▸ **WHAT IS REQUIRED**
From the listing below, reproduce word for word the part that opens with the line containing "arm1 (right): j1" and closes with the line containing "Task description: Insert"; reproduce nothing else.
-*-*-
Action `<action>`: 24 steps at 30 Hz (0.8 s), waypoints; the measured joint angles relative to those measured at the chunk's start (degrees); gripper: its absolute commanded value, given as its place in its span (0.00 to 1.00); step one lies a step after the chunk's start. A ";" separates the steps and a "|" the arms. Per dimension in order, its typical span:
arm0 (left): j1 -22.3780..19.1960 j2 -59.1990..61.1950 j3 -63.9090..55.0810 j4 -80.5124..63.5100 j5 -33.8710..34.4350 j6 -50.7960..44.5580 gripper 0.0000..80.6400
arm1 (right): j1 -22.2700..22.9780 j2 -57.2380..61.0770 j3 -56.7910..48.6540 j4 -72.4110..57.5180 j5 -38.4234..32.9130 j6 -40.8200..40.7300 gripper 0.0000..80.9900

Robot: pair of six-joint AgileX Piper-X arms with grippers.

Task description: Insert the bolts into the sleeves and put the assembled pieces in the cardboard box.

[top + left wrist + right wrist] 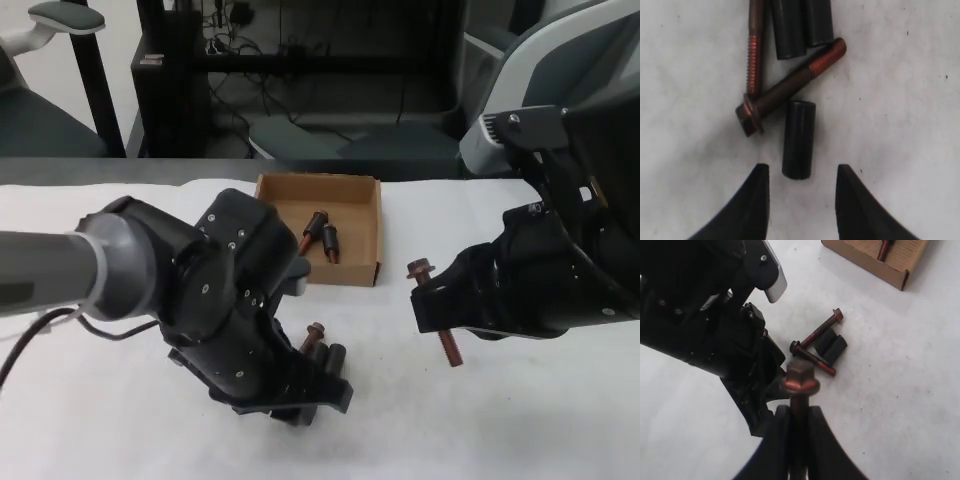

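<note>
Right fingers point(776, 442) pinch a bolt point(800, 380); left fingers point(747, 212) flank a sleeve point(799, 137).

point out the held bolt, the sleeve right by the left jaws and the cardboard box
held bolt point(800, 380), right wrist view, on its hex head
sleeve point(799, 140), left wrist view, middle of its side
cardboard box point(377, 230), high view, on its right-hand wall

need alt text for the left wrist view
The left gripper, open, points at a black sleeve lying on the white bench, its near end between the fingers. Beyond it lie two copper bolts, touching, and two more black sleeves side by side.
</note>
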 measured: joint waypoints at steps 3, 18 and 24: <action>0.00 1.03 0.00 -0.95 0.00 0.00 0.53 | 0.00 0.00 0.00 -0.94 -1.00 0.00 0.00; 0.00 2.15 -1.76 -3.51 0.00 -0.98 0.53 | 0.00 0.00 0.00 -2.79 -2.12 0.00 0.00; -0.14 4.32 -2.09 -3.51 0.00 -0.98 0.53 | 0.00 0.00 0.00 -2.87 -2.67 0.00 0.00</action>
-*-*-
▸ **ANSWER SPACE**
arm1 (right): j1 -22.2700..22.9780 j2 -57.2380..61.0770 j3 -56.7910..48.6540 j4 -72.4110..57.5180 j5 -38.4234..32.9130 j6 -40.8200..40.7300 gripper 0.0000..80.9900

Robot: pair of six-joint AgileX Piper-X arms with grippers.

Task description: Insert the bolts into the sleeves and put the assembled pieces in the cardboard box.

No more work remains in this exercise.